Page:Michelet - OC, Histoire de France, t. 5.djvu/198

Le texte de cette page a été corrigé et est conforme au fac-similé.
188
HISTOIRE DE FRANCE

Ces présomptions étaient favorables ; d’autre part on ne pouvait nier que ses juges ne fussent ses ennemis. Il les récusa. Mais il n’était pas facile de récuser une foule de témoins, pauvres gens, pères ou mères affligés, qui venaient à la file, pleurant et sanglotant, raconter avec détail comment leurs enfants avaient été enlevés. Les misérables qui avaient servi à tout cela, n’épargnaient pas non plus celui qu’ils voyaient perdu sans ressource. Alors il cessa de nier, et, se mettant à pleurer, il fit sa confession. Telle était cette confession que ceux qui l’entendirent, juges ou prêtres, habitués à recevoir les aveux du crime, frémirent d’apprendre tant de choses inouïes et se signèrent… Ni les Néron de l’empire, ni les tyrans de Lombardie, n’auraient eu rien à mettre en comparaison ; il eût fallu ajouter tout ce que recouvrit la mer Morte, et par-dessus encore les sacrifices de ces dieux exécrables qui dévoraient des enfants.

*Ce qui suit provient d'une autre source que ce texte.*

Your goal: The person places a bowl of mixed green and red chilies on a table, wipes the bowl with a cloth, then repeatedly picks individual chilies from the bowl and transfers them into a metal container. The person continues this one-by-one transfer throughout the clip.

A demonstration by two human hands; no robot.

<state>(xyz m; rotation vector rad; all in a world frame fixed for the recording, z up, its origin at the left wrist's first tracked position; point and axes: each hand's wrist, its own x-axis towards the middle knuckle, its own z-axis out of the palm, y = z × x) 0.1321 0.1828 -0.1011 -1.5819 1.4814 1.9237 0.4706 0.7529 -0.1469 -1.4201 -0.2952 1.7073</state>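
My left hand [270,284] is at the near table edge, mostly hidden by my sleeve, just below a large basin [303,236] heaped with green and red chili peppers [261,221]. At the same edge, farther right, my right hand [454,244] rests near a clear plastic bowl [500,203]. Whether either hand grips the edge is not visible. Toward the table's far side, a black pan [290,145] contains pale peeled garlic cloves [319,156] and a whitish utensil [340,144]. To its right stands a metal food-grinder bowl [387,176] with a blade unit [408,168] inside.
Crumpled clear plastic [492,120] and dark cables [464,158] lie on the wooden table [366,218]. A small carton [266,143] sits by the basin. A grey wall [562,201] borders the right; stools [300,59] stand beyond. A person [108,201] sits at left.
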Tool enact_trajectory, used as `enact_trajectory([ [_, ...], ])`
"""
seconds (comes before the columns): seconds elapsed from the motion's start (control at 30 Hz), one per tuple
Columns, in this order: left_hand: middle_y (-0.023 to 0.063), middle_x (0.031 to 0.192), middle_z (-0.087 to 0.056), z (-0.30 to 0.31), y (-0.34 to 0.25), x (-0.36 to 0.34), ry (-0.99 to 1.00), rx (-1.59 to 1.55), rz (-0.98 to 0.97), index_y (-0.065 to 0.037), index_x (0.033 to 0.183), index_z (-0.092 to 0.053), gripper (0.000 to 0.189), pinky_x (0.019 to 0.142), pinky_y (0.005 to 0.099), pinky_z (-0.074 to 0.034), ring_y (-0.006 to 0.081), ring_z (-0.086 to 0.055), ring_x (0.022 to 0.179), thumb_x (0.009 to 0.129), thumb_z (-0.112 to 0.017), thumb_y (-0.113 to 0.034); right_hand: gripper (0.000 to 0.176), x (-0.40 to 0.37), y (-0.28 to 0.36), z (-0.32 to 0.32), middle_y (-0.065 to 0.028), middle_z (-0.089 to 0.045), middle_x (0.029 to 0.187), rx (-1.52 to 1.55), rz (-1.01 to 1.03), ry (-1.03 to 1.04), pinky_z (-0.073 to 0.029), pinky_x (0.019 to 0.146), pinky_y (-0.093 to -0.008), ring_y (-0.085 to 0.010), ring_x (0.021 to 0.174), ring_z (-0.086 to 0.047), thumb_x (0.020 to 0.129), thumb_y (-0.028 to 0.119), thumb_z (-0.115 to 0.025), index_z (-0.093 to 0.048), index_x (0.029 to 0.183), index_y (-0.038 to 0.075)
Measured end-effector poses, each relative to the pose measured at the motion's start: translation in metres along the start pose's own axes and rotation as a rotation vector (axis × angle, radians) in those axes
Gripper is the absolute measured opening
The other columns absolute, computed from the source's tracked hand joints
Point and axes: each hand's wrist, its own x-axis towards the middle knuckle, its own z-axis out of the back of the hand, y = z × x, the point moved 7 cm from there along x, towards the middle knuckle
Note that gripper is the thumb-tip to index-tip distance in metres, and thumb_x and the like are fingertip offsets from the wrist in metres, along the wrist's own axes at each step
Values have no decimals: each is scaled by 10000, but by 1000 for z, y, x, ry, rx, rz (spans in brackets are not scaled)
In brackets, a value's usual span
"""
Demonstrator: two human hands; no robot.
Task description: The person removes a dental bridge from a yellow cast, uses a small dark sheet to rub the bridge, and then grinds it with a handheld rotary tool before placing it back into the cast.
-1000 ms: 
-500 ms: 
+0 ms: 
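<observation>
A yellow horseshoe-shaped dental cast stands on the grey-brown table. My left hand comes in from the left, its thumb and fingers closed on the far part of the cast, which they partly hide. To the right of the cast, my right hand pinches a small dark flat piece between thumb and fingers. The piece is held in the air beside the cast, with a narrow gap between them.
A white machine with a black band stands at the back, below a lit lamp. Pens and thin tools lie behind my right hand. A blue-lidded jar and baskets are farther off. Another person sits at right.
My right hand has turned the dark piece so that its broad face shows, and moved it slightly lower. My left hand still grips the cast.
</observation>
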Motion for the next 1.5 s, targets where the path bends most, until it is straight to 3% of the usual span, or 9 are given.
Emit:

On trouva dans la tour de Chantocé une pleine tonne d’ossements calcinés, des os d’enfants en tel nombre qu’on présuma qu’il pouvait y en avoir une quarantaine[1]. On en trouva également dans les latrines du château de la Suze, dans d’autres lieux, partout où il avait passé. Partout il fallait qu’il tuât… On porte à cent quarante le nombre d’enfants qu’avait égorgés la bête d’extermination[2].

Comment égorgé, et pourquoi ? c’est ce qui était plus

  1. Manuscrit des Archives de Nantes, dépositions d’Étienne Corillani et de Griart.
  2. Ibid., pièces justificatives. Le seul valet de chambre Henriet reconnaît en avoir livre quarante. (Bibl. royale, mss. 493, F.)